ABOUT THIS TASK
Whenever the word "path" appears in a line of the listing, copy that line.

_ _ _ _ _

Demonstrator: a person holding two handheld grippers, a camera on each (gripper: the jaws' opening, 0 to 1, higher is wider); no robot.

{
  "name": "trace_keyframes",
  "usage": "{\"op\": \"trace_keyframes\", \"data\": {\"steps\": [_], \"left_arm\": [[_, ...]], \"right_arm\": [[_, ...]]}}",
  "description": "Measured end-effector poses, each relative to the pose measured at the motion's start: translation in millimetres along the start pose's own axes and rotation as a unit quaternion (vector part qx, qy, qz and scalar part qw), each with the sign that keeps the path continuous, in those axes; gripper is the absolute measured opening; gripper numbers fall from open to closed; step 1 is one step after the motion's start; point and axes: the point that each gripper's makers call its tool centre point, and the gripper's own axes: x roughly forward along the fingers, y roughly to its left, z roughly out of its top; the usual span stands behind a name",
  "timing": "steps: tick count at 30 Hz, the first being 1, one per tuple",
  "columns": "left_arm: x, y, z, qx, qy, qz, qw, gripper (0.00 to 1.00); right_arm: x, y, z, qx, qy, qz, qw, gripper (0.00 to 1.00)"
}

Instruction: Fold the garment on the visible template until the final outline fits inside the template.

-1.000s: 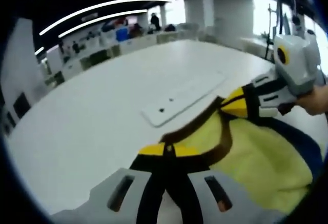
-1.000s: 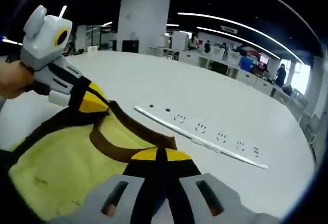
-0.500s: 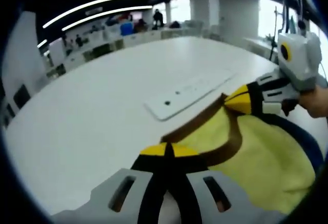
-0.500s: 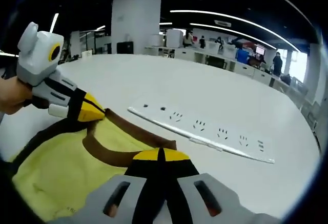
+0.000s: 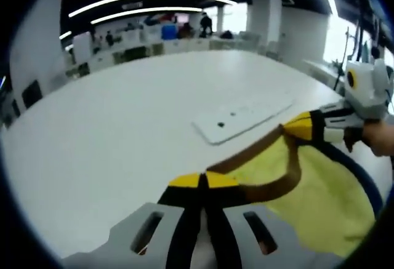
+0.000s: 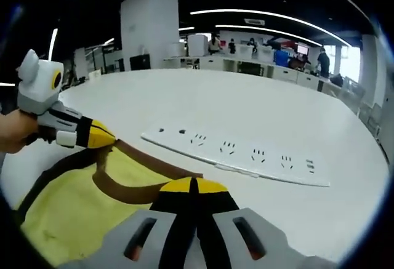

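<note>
Left gripper [image 5: 201,181] and right gripper [image 6: 192,187] fingers clenched on yellow garment's [image 6: 80,204] brown edge. Stretched above white bench [image 5: 111,127], near power strip [image 6: 237,155].

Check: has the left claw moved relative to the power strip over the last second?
Yes. In the right gripper view the left claw, shut on the garment's brown band, has pulled away from the power strip on the table; the band is stretched longer.

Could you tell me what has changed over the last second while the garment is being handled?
The two tools have drawn apart, pulling the brown collar edge of the yellow garment straighter between them. Left tool and right tool both stay shut on the garment; the power strip stays put.
</note>
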Motion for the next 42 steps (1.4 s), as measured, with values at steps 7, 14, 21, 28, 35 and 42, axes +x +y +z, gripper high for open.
{"op": "trace_keyframes", "data": {"steps": [7,14,21,28,35,42], "left_arm": [[1.1,-0.2,-0.5,0.000,-0.002,0.005,1.0000,0.00],[0.2,0.8,0.2,0.019,0.000,0.010,0.9998,0.00],[-0.8,-3.3,0.9,0.030,-0.003,0.010,0.9995,0.00],[-2.3,-1.1,0.5,0.047,0.011,0.012,0.9988,0.00],[-17.7,6.0,5.7,0.026,-0.003,0.018,0.9995,0.00],[-27.8,9.4,12.2,0.029,-0.017,0.029,0.9990,0.14]], "right_arm": [[1.3,-0.6,-0.7,-0.012,0.000,0.003,0.9999,0.01],[-1.1,2.0,-0.6,-0.015,-0.003,-0.002,0.9999,0.01],[-2.2,2.8,-0.6,-0.021,-0.006,-0.001,0.9998,0.01],[-2.5,4.7,0.6,-0.017,-0.005,0.003,0.9998,0.01],[-6.1,5.8,6.2,-0.020,-0.016,-0.001,0.9997,0.17],[-15.3,12.8,10.0,-0.029,-0.018,-0.001,0.9994,0.18]]}}
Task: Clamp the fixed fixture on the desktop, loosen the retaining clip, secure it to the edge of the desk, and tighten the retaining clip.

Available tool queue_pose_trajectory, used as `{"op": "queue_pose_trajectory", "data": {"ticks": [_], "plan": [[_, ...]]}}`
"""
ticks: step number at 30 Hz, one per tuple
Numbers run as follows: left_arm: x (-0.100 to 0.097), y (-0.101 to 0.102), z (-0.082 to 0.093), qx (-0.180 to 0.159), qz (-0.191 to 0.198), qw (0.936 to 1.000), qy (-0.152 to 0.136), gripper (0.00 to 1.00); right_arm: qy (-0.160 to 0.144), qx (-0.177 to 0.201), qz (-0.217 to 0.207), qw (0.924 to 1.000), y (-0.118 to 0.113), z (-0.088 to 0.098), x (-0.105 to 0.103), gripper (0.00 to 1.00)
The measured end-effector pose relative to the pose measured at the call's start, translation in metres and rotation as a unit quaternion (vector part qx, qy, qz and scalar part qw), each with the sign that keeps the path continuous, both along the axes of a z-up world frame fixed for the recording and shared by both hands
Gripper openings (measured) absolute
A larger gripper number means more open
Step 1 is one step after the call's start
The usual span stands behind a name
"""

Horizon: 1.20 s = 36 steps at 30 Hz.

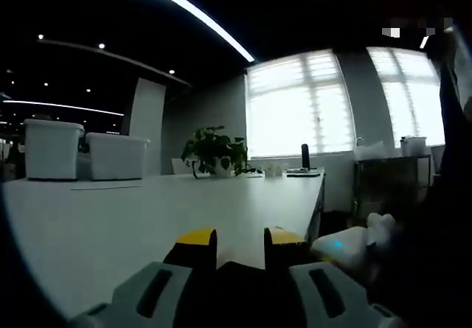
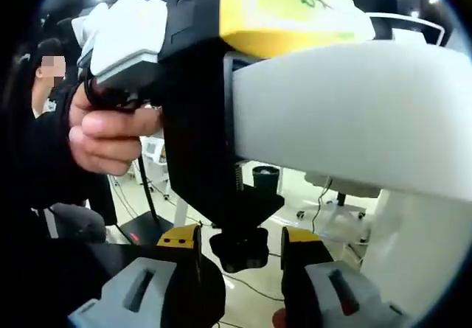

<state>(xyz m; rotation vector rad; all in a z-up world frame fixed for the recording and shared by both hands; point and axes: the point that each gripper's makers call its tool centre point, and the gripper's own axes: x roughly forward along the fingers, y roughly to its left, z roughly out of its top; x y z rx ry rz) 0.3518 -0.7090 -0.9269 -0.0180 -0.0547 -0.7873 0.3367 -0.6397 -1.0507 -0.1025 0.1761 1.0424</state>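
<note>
A black clamp fixture (image 2: 195, 121) grips the edge of the white desk (image 2: 346, 114). Its black screw knob (image 2: 240, 248) hangs below the edge. My right gripper (image 2: 240, 243) is open, its yellow-tipped fingers (image 2: 181, 238) close on either side of the knob, with thin gaps. The left gripper's yellow-tipped finger (image 2: 287, 11) lies over the desk top against the fixture, and a person's hand (image 2: 110, 136) holds that gripper. In the left gripper view, my left gripper (image 1: 240, 237) points along the white desk (image 1: 133, 210) with the dark fixture (image 1: 237, 287) low between its jaws.
Two white bins (image 1: 51, 147) (image 1: 116, 156) and a potted plant (image 1: 214, 151) stand at the desk's far end. A dark upright object (image 1: 304, 155) stands near the bright windows. Below the desk edge are a chair base (image 2: 339, 203) and floor cables.
</note>
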Motion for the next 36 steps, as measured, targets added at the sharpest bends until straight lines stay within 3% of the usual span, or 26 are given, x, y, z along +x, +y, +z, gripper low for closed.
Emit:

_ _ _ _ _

SOLUTION TO THIS EXERCISE
  "description": "Measured end-effector poses, each relative to the pose measured at the motion's start: translation in millimetres along the start pose's own axes and rotation as a unit quaternion (vector part qx, qy, qz and scalar part qw), each with the sign that keeps the path continuous, in those axes; gripper is the absolute measured opening; gripper numbers fall from open to closed; step 1 is one step after the motion's start; point and axes: the point that each gripper's makers call its tool centre point, and the gripper's own axes: x roughly forward along the fingers, y roughly to its left, z roughly out of its top; the usual span stands behind a name",
The measured end-effector pose relative to the pose measured at the call's start, translation in metres and rotation as a unit quaternion (vector part qx, qy, qz and scalar part qw), each with the sign that keeps the path continuous, both along the axes of a z-up world frame fixed for the recording and shared by both hands

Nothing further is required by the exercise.